= Changeset =

In version control software, a changeset (also known as commit and revision) is a set of alterations packaged together, along with meta-information about the alterations. A changeset describes the exact differences between two successive versions in the version control system's repository of changes. Changesets are typically treated as an atomic unit, an indivisible set, by version control systems. This is one synchronization model.

== Terminology ==

In the Git version control system a changeset is called a commit,
not to be confused with the commit operation that is used to commit a changeset (or in Git's case technically a snapshot) to a repository.

Other version control systems also use other names to refer to changesets, for example Darcs calls them "patches",
while Pijul refers to them as "changes".

== Metadata ==
Version control systems attach metadata to changesets. Typical metadata includes a description provided by the programmer (a "commit message" in Git lingo), the name of the author, the date of the commit, etc.
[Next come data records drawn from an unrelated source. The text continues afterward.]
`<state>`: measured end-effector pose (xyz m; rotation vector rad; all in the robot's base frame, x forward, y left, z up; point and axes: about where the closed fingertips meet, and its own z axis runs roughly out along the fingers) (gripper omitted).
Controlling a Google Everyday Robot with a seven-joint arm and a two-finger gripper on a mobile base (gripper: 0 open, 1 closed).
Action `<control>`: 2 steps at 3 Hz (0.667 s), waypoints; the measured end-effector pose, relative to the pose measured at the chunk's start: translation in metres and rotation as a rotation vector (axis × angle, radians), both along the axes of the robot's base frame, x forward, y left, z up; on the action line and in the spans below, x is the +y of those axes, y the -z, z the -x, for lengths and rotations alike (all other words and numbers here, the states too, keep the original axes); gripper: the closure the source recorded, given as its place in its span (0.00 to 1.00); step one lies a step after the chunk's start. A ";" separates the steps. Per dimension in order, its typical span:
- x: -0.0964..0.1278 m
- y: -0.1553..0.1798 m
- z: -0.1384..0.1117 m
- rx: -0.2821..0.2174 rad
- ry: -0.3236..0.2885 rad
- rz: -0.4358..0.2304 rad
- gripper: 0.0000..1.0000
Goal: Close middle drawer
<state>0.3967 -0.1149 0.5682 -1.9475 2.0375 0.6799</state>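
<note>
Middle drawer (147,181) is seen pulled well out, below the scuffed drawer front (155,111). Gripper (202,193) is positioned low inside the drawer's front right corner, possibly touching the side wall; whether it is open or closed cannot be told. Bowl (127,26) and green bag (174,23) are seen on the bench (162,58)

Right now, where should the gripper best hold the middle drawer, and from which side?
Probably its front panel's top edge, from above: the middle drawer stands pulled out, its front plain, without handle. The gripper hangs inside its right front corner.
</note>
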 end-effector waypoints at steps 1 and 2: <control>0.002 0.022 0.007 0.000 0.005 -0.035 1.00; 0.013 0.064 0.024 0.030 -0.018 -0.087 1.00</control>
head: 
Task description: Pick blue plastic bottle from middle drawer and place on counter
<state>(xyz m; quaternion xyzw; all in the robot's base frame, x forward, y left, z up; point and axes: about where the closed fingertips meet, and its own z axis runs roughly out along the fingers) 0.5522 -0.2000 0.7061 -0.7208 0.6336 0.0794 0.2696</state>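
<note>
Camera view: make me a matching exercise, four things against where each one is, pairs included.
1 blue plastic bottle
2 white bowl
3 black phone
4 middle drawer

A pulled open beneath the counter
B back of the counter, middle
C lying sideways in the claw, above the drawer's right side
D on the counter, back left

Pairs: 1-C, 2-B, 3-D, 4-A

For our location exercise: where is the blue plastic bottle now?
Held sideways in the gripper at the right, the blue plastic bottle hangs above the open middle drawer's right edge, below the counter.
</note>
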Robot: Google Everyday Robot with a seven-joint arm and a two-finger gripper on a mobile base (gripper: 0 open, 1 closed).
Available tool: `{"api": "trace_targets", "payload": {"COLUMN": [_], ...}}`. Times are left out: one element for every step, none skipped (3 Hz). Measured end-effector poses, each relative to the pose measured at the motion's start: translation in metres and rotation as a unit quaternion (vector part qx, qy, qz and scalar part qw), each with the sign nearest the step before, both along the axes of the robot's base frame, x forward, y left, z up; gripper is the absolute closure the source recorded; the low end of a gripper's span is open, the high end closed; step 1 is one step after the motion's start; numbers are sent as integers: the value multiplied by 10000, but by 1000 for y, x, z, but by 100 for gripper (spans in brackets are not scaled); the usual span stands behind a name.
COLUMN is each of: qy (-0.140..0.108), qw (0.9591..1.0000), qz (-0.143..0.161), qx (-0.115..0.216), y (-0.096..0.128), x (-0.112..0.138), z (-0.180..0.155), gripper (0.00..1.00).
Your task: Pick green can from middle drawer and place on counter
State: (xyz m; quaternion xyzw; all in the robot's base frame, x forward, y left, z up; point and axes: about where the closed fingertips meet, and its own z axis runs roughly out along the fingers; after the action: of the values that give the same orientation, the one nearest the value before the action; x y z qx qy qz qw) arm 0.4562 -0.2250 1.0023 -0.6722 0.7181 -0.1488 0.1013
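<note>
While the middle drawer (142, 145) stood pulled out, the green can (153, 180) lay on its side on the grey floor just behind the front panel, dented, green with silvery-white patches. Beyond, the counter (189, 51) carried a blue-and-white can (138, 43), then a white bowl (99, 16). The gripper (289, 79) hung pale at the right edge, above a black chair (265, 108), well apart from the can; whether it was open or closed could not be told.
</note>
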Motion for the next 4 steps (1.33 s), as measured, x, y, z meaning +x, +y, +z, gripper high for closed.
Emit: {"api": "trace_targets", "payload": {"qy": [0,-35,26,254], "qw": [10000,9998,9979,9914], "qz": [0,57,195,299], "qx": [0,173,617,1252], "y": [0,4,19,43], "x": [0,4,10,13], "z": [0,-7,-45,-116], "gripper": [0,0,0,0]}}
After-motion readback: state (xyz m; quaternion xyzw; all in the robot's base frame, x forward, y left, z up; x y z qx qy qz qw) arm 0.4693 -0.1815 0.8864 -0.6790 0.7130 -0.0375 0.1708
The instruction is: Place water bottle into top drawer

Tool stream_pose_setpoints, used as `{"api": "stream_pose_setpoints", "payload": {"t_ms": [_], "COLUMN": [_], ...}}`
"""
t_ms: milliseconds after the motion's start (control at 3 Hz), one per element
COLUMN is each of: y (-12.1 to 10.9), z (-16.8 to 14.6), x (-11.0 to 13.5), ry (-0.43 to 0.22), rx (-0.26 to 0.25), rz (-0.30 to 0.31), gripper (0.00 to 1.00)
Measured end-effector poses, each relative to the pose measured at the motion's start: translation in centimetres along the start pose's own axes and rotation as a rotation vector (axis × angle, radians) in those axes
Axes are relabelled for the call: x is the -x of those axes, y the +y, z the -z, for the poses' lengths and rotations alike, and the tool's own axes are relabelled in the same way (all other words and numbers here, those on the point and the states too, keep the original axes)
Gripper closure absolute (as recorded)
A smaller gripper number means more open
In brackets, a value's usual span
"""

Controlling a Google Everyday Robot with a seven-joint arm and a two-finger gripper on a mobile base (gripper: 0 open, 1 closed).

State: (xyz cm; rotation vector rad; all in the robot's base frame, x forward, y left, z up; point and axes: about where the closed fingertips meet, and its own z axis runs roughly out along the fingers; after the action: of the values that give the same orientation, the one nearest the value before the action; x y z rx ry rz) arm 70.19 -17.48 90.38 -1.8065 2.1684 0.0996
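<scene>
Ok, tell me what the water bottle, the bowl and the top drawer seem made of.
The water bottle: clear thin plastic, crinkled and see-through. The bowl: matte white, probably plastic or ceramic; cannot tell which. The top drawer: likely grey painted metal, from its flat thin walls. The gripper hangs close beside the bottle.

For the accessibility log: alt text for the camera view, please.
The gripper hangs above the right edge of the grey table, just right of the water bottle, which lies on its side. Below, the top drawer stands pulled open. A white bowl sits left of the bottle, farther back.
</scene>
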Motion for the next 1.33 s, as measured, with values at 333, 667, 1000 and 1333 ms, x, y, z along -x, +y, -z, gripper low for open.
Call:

Unique identifiers are an important part of the metadata which version control systems attach to changesets. Centralized version control systems, such as Subversion and CVS simply use incrementing numbers as identifiers. Distributed version control systems, such as Git, generate a unique identifier by applying a cryptographic hash function to the changeset.

==Best practices==
Because version control systems operate on changesets as atomic units, and because communication within development teams improves performance, there are certain best practices to follow when creating changesets. Only the 2 most significant are mentioned here, changeset content atomicity and changeset descriptions.

Changeset content should involve only one task or fix, and contain only code which works and does not knowingly break existing functionality.

Changeset descriptions should be short, recording why the modification was made, the modification's effect or purpose, and describing non-obvious aspects of how the change works.